В это лето, в 15 лет
запах грани того и этого света.
Ложе было жёстким,
почти прохрустовым.
От меня осталась одна голова.
Я сейчас был только головой. Всё остальное было закрыто белой ширмой.
Я знал что остальное уже было не моё.
Оно стало лишь сценой для чужой оперы,
где чужая жизнь будет разыгрывать свою партию.
Как сумеет, так и сыграет.
В знак окончания моей власти, руки и ноги плотно стягивали
ремни.
Я невольно вспомнил лягушку в лаборатории и пожалел первый раз
по настоящему ластоногое.
Голова не хотела мириться с незнанием и глаза нашли сверху
хромированный светильник. В его кривом зеркале отражалось то,
что было за ширмой.
"Местный наркоз"- сказала голова, почувствовав серию уколов в тело.
Спектакль начался. Дерижёр взмахнул скальпелем.
Увертюра была болезненна и коротка.
Если Вы не знаете как нож режет тело,
медленно и вязко, то и слава богу.
Потом раздались удивлённые голоса актёров,
там где должен был быть аппендицит, его не было !
Голова поняла, что партия складывается не совсем так.
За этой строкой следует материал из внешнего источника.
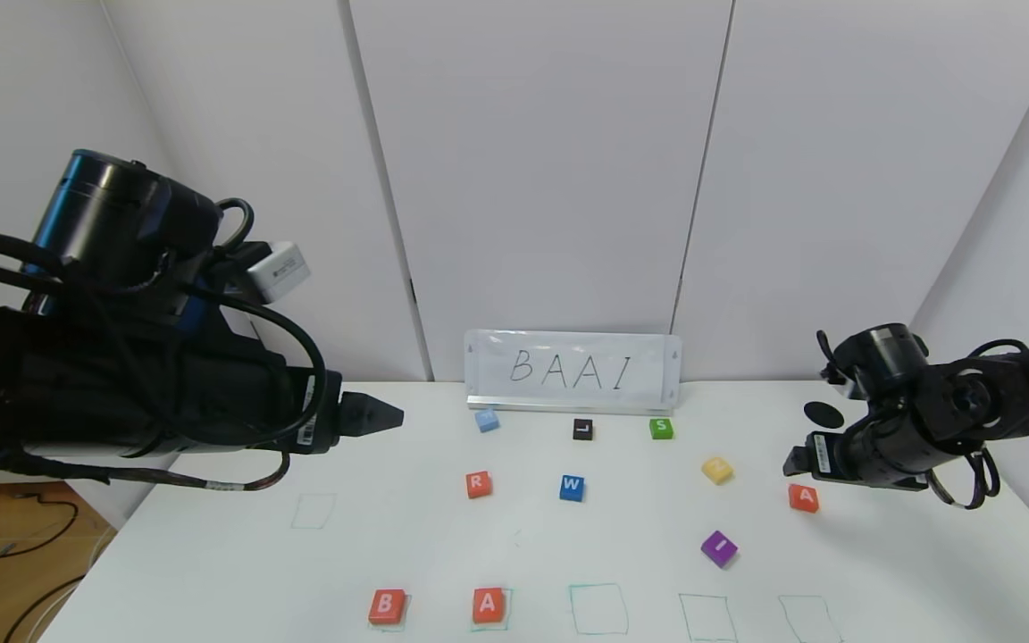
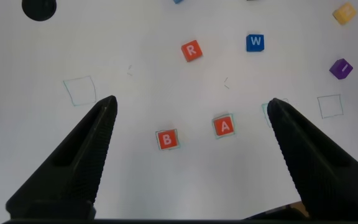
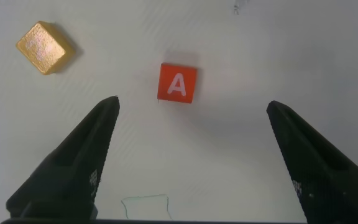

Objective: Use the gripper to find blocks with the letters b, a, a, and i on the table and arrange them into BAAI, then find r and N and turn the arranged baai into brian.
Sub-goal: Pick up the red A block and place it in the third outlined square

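The right hand (image 3: pixel 191 155) is hovering wide apart, holding nothing, above the second A block (image 3: pixel 178 83); the left hand (image 2: pixel 191 158) is hanging wide too.

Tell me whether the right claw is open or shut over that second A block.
Open. The right claw has its fingers spread wide, empty, above the A block.

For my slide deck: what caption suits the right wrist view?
Open right hand hovering above the second orange-red A block on the table.
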Controlling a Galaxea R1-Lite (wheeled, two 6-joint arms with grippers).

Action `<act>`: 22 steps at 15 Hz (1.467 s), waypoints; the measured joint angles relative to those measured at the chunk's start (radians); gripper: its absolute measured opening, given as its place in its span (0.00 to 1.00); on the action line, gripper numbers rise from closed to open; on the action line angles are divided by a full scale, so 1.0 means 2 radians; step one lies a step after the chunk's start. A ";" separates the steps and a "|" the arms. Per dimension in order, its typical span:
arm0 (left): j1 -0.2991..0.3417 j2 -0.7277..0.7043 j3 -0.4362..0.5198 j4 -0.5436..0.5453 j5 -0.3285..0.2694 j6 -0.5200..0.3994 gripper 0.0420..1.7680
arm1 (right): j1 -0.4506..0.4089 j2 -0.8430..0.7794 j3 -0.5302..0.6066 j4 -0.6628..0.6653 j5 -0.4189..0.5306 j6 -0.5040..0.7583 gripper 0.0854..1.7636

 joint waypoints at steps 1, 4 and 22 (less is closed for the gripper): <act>0.000 0.000 0.000 0.000 0.004 0.000 0.97 | 0.000 0.004 0.000 0.000 0.000 0.004 0.97; -0.001 0.000 0.000 0.000 0.007 0.001 0.97 | 0.007 0.017 -0.001 -0.004 -0.005 0.028 0.97; -0.004 0.000 0.017 -0.028 0.015 0.009 0.97 | 0.007 0.069 0.000 -0.052 -0.006 0.071 0.97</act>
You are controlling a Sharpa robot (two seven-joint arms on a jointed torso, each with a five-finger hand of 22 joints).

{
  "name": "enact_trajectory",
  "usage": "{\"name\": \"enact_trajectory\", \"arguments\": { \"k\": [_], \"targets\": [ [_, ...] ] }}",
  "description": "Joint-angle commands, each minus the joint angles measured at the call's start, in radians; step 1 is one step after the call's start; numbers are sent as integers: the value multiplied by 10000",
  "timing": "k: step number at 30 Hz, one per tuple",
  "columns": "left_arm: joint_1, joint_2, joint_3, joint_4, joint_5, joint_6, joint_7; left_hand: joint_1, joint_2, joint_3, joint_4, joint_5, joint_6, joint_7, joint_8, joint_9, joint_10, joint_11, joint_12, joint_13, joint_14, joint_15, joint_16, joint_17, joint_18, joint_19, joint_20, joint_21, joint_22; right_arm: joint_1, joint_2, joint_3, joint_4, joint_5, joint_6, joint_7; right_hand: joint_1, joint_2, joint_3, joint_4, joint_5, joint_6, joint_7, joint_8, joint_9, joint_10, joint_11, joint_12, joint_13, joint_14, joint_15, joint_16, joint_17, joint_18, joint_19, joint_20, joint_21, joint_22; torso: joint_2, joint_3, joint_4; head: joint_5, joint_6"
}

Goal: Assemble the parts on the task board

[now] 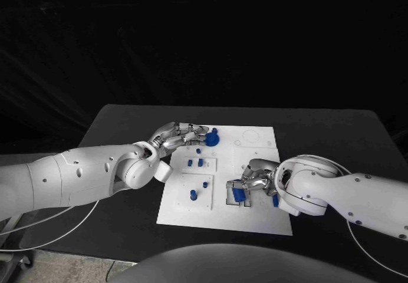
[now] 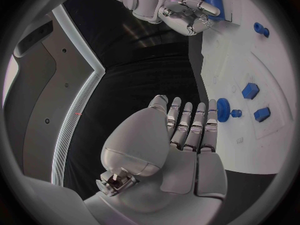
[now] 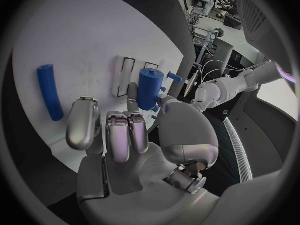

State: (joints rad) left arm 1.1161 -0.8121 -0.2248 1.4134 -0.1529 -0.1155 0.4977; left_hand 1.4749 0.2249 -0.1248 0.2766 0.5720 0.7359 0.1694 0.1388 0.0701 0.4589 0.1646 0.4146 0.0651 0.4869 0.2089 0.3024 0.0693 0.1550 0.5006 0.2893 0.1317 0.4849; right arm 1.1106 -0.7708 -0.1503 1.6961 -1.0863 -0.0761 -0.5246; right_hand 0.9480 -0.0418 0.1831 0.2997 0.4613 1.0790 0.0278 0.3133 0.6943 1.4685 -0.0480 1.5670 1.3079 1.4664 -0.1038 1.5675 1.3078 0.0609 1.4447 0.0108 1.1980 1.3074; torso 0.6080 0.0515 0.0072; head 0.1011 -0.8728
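We record a black table (image 1: pixel 127 127) against a dark backdrop, with the white task board (image 1: pixel 255 218) lying flat at its middle.

The left hand (image 1: pixel 177 137) rests over the board's far left corner. In the left wrist view its fingers (image 2: pixel 187 125) lie straight and side by side, with nothing between them and the thumb. Their tips reach a blue gear-shaped part (image 2: pixel 224 107) that stands on the board; in the head view this same round part (image 1: pixel 211 139) sits just beside the fingertips. We cannot tell whether the fingers touch it.

The right hand (image 1: pixel 255 180) is over the board's near right area. It holds a blue cylinder (image 3: pixel 150 88) between the thumb and a finger, the cylinder standing roughly upright above a black-outlined recess (image 3: pixel 127 70). In the head view the held piece (image 1: pixel 239 194) sits at the framed recess (image 1: pixel 229 194) on the board. The other fingers (image 3: pixel 119 137) of this hand are curled in side by side.

A long blue rod (image 3: pixel 50 92) lies flat on the board, apart from the right hand. Smaller blue parts stand in the square panels in the middle of the board: two blocks (image 2: pixel 250 90) on one panel, and two pegs (image 1: pixel 199 191) on the panel nearer the robot.
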Motion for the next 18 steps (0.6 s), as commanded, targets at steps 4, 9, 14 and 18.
{"name": "enact_trajectory", "arguments": {
  "k": [4, 9, 14, 18],
  "targets": [
    [-8, 11, 8, -21, 13, 222, 61, 130, -10, 65, 23, 46, -78, 21, 61, 1, 19, 84, -19, 5, 57, -1, 49, 5, -39, 89, 1, 33, -18, -62, 12, -30, 61, -200, 327, -210, -222, -23, 852, -957, -811, 37, -2, -26, -63, 1023, 84, 38, 2629, 1044, 76, 33, 2630, 174, -17, 47, -88, 1590, -1, -2, 9, 4, 2],
    [-8, 18, 8, -47, 13, 244, 42, 147, -15, 77, 19, 53, -79, 22, 60, 1, 21, 87, -20, 5, 59, 1, 50, 5, -41, 90, 1, 35, -20, -73, -14, -30, 116, -245, 372, -269, -321, -78, 635, -865, -1484, 34, 13, -65, -109, 1023, 96, 38, 2629, 1044, 86, 33, 2630, 182, -28, 56, -141, 1579, 7, -2, 2, 18, 2],
    [-13, 47, 8, -93, 13, 273, 25, 170, -19, 95, 13, 63, -79, 24, 61, 1, 24, 90, -20, 5, 63, 3, 51, 5, -44, 92, 1, 37, -22, -78, -25, -30, 140, -280, 409, -313, -562, -104, 320, -633, -2302, 55, 24, -70, -134, 1023, 107, 38, 2629, 1044, 97, 33, 2630, 194, -45, 68, -217, 1562, 7, -5, 1, 14, 2],
    [-21, 48, 8, -110, 13, 287, 17, 185, -22, 107, 9, 70, -78, 26, 61, 1, 24, 92, -22, 4, 65, 4, 52, 5, -46, 93, 0, 39, -24, -79, -33, -30, 156, -352, 437, -313, -760, -170, -21, -410, -3015, 76, 26, -53, -139, 1023, 109, 38, 2629, 1044, 98, 33, 2630, 188, -25, 74, -197, 1572, 3, -1, 3, 23, 2]
  ]
}}
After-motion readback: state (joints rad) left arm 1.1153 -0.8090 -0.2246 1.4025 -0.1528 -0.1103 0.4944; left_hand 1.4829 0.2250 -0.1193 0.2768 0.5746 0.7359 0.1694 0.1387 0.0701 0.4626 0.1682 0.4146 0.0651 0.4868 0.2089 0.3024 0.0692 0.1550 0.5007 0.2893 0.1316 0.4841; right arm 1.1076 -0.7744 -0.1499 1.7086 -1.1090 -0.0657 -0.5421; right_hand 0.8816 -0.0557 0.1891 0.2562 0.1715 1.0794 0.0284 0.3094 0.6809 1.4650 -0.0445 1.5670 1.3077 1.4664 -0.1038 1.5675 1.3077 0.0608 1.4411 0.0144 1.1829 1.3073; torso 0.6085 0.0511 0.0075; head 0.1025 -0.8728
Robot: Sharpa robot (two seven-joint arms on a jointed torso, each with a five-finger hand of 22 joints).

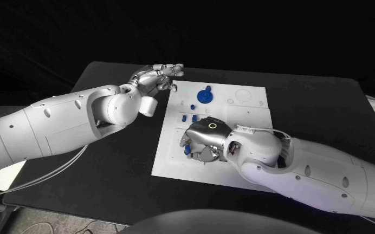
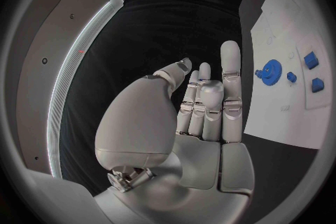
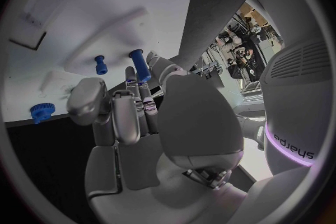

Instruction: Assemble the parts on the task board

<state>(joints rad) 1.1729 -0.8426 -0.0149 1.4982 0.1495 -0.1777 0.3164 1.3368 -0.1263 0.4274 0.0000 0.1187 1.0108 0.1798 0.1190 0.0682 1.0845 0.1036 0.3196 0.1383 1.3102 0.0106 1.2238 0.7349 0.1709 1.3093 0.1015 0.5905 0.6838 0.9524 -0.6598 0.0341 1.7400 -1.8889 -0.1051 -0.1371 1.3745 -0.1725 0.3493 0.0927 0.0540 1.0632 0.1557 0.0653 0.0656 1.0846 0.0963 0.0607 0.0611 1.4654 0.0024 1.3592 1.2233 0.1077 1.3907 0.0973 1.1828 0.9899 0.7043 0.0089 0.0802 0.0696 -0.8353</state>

Что-то, что лежало за ширмой,
смогло загадать кой-какую загадку оркестру.
И дерижёр опешил.
Наступила пауза и шёпот актёров.
В поле зрения появились женские глаза,
хрупкие руки в белых перчатках одели маску.
Пошёл газ.
Газ был далеко не кислород,
но лёгкие наверно больше никогда так жадно не пили то,
что смогли найти в окружающей среде.
Мозг назойливо твердил что нужно свалить и срочно
от того что будет дальше.
И наступил провал. Просто ничего, во всех пониманиях.
*
Веки вдруг поднялись,
глаза сообщили.
Белая крашенная до потолка белым стена.
У постели сидела мама.
Она уже не могла найти улыбку, а только прошептала:
- Все думали, что ты уже не проснёшься. Так долго спал.
И пошла звать сестру.
Палата была на двоих.
Как потом я узнал в таких палатах лежали смертники,
и было удачей, если хоть один выживал.
Кровать не была кроватью. Это был адский механизм из трёх частей.
Я не сразу догадался что ко мне пришиты трубки
и под кроватью висят банки. И как всякий святой в Киевской лавре
я истекаю тем что внутри.
Но время было далеко не христианское и всё это выливали за борт.
У врачей появилась забава. Каждый хотел поучаствовать. Не уверен что
в этом не принял участие даже Ухо-горло-нос.
Даже появилось подозрение, не делали ли они ставки на то, кто сможет
сложить три части моей кровати так, что бы добыть как можно больше елея.
Так что спать в позе перочинного ножика скоро стало привычным.
Плюс глюкоза. Вместо всего и неделями.
Так что на второй неделе я тоже нашёл развлечение,
изучая радужные, акварельные круги на белой стене.
Привезли кровь из соседнего роддома.
Я с кем то стал ближе. Кто-то меня спасал.
Не знаю кто, но он и теперь во мне.
Я перестал быть собой и стал - мы. Первый раз в жизни.
*
Выжил я, умер сосед. Меня перевели в общую палату.
Там я первый раз увидел смерть. Дурацкую штуку.
Рядом умер пожилой интеллигент. Прошедший войну в танке, и поимевший
в поликлинике, в плановый укол, кусочек чужой кожи, из неочищенной иглы.
Их резали без наркоза, и сердце просто не выдержало последствия.
Да много чего там было, в это лето, в 15-ть лет.